I was accepted to the counselor education program at the University of Northern Colorado in 1998, and they gave me money to attend. (The Auburn rejection didn’t hurt so much then.) I began my Ph.D. in counselor education but decided I liked all of those stats courses well enough to ask to transfer to the Department of Applied Statistics and Research Methods two years in, in February 2000. I graduated with my Ph.D. in applied statistics and research methods, with a counselor education concentration, in August 2002.

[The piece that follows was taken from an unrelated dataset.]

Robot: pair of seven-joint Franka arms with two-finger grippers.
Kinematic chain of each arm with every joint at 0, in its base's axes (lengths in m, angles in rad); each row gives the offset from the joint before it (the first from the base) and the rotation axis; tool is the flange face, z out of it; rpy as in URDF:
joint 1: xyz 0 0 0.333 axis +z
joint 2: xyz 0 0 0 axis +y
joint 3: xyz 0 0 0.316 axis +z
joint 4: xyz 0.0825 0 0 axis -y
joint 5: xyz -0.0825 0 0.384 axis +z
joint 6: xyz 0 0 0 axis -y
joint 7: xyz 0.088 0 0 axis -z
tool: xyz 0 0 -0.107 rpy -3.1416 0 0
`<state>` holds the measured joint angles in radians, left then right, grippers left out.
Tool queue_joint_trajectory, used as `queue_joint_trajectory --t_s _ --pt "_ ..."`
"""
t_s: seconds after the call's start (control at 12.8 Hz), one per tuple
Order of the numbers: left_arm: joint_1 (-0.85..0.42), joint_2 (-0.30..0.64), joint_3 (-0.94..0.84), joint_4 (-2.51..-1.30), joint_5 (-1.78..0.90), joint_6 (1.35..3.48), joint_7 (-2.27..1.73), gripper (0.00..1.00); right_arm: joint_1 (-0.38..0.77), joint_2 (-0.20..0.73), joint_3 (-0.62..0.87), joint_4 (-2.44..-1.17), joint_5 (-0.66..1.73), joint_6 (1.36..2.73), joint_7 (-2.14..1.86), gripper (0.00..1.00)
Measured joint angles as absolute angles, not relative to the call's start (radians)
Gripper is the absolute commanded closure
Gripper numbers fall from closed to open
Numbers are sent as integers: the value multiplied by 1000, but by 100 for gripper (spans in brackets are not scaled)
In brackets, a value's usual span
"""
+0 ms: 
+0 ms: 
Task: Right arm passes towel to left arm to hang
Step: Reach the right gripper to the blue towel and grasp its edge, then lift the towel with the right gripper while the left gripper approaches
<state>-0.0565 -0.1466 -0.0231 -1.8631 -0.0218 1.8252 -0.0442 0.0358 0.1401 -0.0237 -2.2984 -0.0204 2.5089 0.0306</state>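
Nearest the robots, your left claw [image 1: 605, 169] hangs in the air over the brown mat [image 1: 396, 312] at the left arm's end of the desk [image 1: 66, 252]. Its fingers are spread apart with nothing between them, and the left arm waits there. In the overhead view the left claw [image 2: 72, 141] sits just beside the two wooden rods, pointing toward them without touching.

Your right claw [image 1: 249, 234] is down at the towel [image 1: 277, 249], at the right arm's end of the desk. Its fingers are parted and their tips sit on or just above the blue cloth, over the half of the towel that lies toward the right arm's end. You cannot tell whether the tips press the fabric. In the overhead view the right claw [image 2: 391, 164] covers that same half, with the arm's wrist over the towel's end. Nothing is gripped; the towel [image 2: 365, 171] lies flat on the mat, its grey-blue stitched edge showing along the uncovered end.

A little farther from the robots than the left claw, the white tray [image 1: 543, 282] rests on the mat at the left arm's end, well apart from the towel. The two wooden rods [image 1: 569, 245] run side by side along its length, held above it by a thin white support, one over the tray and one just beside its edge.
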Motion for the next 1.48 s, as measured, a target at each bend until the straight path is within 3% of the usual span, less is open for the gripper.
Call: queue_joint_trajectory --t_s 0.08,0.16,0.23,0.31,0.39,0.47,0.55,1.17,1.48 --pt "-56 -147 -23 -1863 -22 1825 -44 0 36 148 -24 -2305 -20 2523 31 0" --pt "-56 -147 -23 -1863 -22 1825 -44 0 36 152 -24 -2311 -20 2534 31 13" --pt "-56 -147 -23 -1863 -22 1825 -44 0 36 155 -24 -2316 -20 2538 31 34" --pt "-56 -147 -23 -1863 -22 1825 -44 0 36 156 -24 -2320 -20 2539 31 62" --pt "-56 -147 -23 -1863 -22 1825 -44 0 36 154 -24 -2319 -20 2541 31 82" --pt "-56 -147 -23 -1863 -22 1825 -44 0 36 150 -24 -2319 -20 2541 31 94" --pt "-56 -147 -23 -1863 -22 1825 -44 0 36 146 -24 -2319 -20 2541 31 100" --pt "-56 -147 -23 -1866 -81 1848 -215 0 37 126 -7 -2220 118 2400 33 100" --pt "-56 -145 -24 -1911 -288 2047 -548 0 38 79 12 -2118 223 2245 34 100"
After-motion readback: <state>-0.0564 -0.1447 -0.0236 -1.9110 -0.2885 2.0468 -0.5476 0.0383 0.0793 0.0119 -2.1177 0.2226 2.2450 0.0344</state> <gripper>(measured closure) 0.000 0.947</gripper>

Following my time in Colorado, I moved to Muncie, Indiana, to teach in the Department of Educational Psychology, Teachers College, at Ball State University. I taught graduate-level statistics and research courses, except for one undergraduate course I taught, Tests and Measurement. It was in this course that I had to address issues related to No Child Left Behind. It was in this course that I taught students how bad an idea it was to attempt to measure teacher performance using student standardized test scores.
In 2005, Hurricane Katrina destroyed my home, New Orleans. My mother chose not to evacuate and had to axe her way out of my sister’s attic. She was missing for a week and ended up in Houston. It was a while before she knew that she would not have to have her right arm amputated.
Even though there was no home to go to, I wanted to go home to New Orleans. It took me two years to plan and reorganize my life for my return to southern Louisiana.
In July 2007, I returned home and began a new job teaching high school English in St. Tammany Parish. I was told at the university that to “go back” to public school teaching was frowned upon and that I would not likely be able to resume a careeer teaching at the university level if I chose to replace it with a public school position.
I had to reckon with that idea.
But I love to teach. High school, I decided, would be fine with me.
And it has been fine for the past seven years. I love my kids.
I dedicate this blog to my St. Tammany students and to the thousands of students I have taught over the years, students of all ages, chiefly from grade seven to graduate-level, beginning with my little sister, Anna.